Nossa querida bruxa, dando sangue e suor, só queria entrar para o Livro dos Recordes como a maga mais veloz de todos os tempos.
E conseguiu!!!
Mas não levou. Foi gongada no tapetão: o povo da cartolagem achou que a bela e atlética feiticeira tinha usado saia muito curta, minha gente. Para o Guinness, não tem conversa de bruxa moderninha, não: é preciso usar vestidão, se não não tem choro nem recorde…
E você pensa que estou brincando?
Aqui não se brinca, esta séria para mais da conta.
O fato se deu na Grã-Bretanha, esse pequeno conjunto de nações que acaba de decidir dar o fora daquele grande conjunto de nações chamado União Europeia.
Pois a loiríssima Nicola Nuttall, séria e comportada senhora de 45 anos, mãe de duas também loiríssimas crianças, resolveu aproveitar a maratona de Londres deste ano para se divertir e ainda fazer caridade.
Corredora que é há vários anos, pensou em arrecadar fundos para a Alzheimer`s Society, entidade que trabalha no combate ao mal de Alzheimer e em apoio a quem sofre da doença.
Dona Nuttall já faz isso no dia a dia, mas resolveu dar uma incrementada: prometeu não apenas correr a Maratona de Londres vestida de bruxa como também quebrar o recorde mundial das corredoras fantasiadas de feiticeira.
Organizou a página para arrecadação de fundos –ela se deu razoavelmente bem, conseguindo mais de mil e setecentas libras para a benemerência. E pegou com o Guinness todas as informações para desafiar o recorde, fez sua inscrição, apresentou a fantasia e recebeu aprovação da entidade, que, como se sabe, é a avalista de uma infinidade de recordes inusitados pelo mundo afora ao longo de dezenas e dezenas de anos.

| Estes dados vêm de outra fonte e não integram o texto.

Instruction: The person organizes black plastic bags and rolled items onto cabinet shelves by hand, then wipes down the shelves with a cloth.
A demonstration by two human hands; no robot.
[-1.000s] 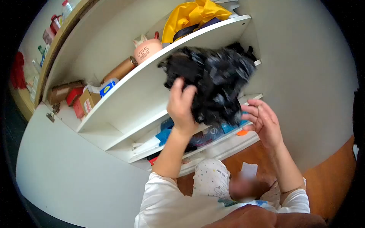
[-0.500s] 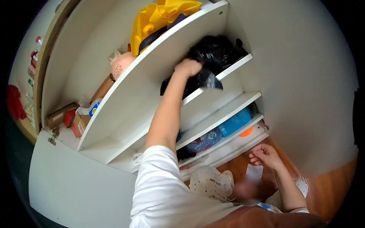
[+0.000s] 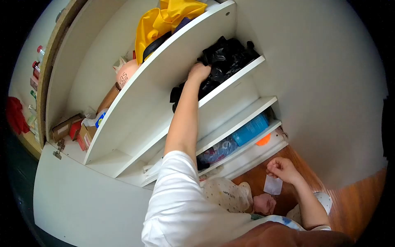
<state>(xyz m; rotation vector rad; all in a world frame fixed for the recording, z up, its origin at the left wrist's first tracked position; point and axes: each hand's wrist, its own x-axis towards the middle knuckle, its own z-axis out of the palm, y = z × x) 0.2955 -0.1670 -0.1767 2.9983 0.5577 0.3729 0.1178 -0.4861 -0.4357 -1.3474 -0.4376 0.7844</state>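
The left hand [image 3: 200,72] reaches into the cabinet and meets the black plastic bags [image 3: 226,59], which lie bunched on a white shelf [image 3: 231,82]. Its fingers are hidden by the hand's own back and the plastic, so whether they grip, press or only rest there I cannot tell. The bags spread along the shelf on both sides of the hand, crumpled rather than flat, and some of the black plastic reaches the front edge near the forearm. As far as this shows, the bags are on the shelf, but the hand is not clear of them and they are not neatly folded. The right hand [image 3: 284,170] is low, well apart from the bags, with its fingers curled in to a narrow shape; no held thing shows, though something small inside the curl cannot be ruled out. Just beside it in the view is a piece of white paper [image 3: 273,185]. Above the bags, the upper shelf [image 3: 144,69] carries a yellow bag [image 3: 164,18] and a pink container [image 3: 126,74]. Below, a blue pack [image 3: 251,128] sits near 1 orange item [image 3: 263,140].
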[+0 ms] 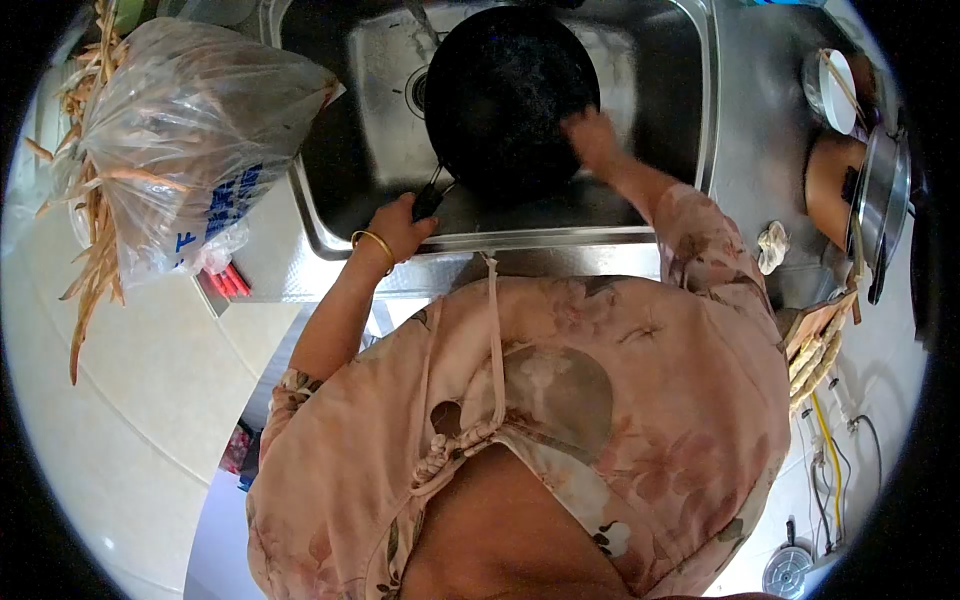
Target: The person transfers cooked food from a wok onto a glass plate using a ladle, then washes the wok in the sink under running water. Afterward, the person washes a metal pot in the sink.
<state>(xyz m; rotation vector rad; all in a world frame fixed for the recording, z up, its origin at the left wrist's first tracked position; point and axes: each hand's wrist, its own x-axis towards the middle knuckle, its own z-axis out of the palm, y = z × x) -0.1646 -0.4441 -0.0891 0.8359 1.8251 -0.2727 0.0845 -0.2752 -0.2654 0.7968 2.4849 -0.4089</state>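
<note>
A black wok [510, 100] is held tilted over the sink, its dark round face turned up toward me. My left hand [402, 228], with a gold bangle on the wrist, is closed around the wok's black handle [427, 202] at the sink's front edge. At the right side of the wok, my right hand [592, 140] is against or just over its surface. Motion blurs those fingers, so whether they hold anything is hidden. Left of the wok, the drain [416, 92] of the steel sink [330, 190] shows in part.
A bulky clear plastic bag [200, 130] with blue print stands left of the sink, beside dried tan stalks [95, 255]. On the right counter are a white bowl [832, 92] with chopsticks, a crumpled pale cloth [772, 247] and a pot with a glass lid [882, 205].
</note>
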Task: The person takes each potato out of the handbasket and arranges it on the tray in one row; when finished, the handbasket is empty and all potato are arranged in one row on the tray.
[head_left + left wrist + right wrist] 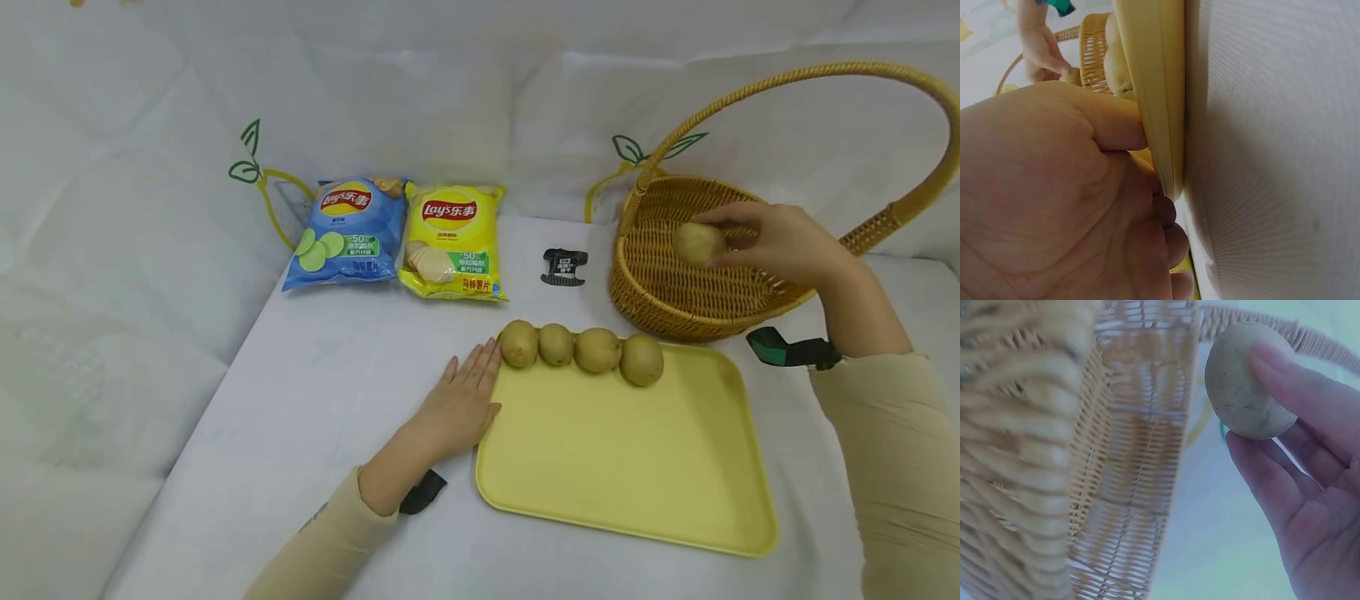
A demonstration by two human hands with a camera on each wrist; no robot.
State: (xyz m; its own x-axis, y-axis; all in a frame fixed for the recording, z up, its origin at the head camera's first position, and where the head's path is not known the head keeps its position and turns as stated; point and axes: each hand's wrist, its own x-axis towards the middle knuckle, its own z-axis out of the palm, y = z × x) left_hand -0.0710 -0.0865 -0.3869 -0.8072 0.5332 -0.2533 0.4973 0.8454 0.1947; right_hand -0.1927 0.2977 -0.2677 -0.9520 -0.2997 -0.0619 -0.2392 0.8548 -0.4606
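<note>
Far-left back of the white cloth-covered table (315,392): blue Lay's crisp bag (347,232) lying flat, yellow Lay's crisp bag (454,240) touching its right side. Small black clip-like part (564,267) just right of them, near the back edge.

Left hand (461,404): flat on the cloth, fingers straight and together, pressed against the left edge of the pale yellow rectangular plastic tray (630,467). Left wrist view confirms fingers against the tray rim (1157,94). Holds nothing.

Four tan round potatoes (581,350) in a row along the tray's back edge, touching each other; leftmost sits at the back-left corner, just beside the left fingertips.

Woven wicker basket with arched handle (675,283) behind the tray's back-right corner.

Right hand (776,242): over the basket's opening, fingers and thumb curled round a fifth tan potato (699,243), held off the basket floor. Right wrist view: potato (1244,381) pinched at the fingertips (1297,387), basket wall (1129,456) beside it.
</note>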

Tudo certo, lá se foi nossa amiga, a loira bruxa de Pendle, Lancashire, meter bronca na Maratona de Londres. Vestiu a fantasia combinada, encarou o chapelão e carregou a vassoura na mão –não dava para usá-la para voar…
Completou no honroso tempo de três horas, trinta e um minutos e dezessete segundos. A marca é ainda mais valiosa considerando que dona Nicola, observada por seus dois filhos, tinha corrido outra maratona duas semanas antes da prova de Londres. Fechou a de Lancaster, no dia 10 de abril, em 3h21 e caquerada…
O que importa é que, no dia 24 de abril de 2016, na maratona de Londres em que o queniano Eliud Kipchoge deixou escapar o recorde mundial, nossa bruxa Nuttall deu uma banho na marca histórica das feiticeiras, derrubando o recorde com uma vantagem de vinte e nove minutos.
Lá se foi nossa bruxa feliz da vida, cantando vantagem e celebrando com a família, os amigos e os apoiadores. Não só é uma bruxa boazinha como também é veloz.
Pois agora, dias atrás, ela ficou sabendo que seu recorde não valeu: o vestido que usou era muito curto.
O Guinness, sabemos todos, é bastante rigoroso para avalizar um recorde. Demora um tempão entre o ato e o fato, analisa a documentação, revê fotos etc. e tal…
Pois constataram que dona Nuttall tinha feito modificações no vestido aprovado para a disputa do recorde, deixando a vestimenta substancialmente mais curta”, como afirmou num porta-voz do Guinness.
“Fiquei desapontada”, disse a mamãe bruxa à imprensa britânica. “É como se eu tivesse desapontado todo mundo. Conversei com eles várias vezes, o assunto tem ido e voltado, mas eles se mantêm inflexíveis.”
O porta-voz do Guinness reconheceu que a fantasia de Nicola Nuttall havia sido aprovada. Mas disse que as fotos do pós-prova mostram que o vestido usada tinha sido bem mais curto e ainda com fendas laterais, que facilitavam o movimento.
Com isso, apesar de a bruxa não ter usado magia proibida, ficou sem o recorde das feiticeiras.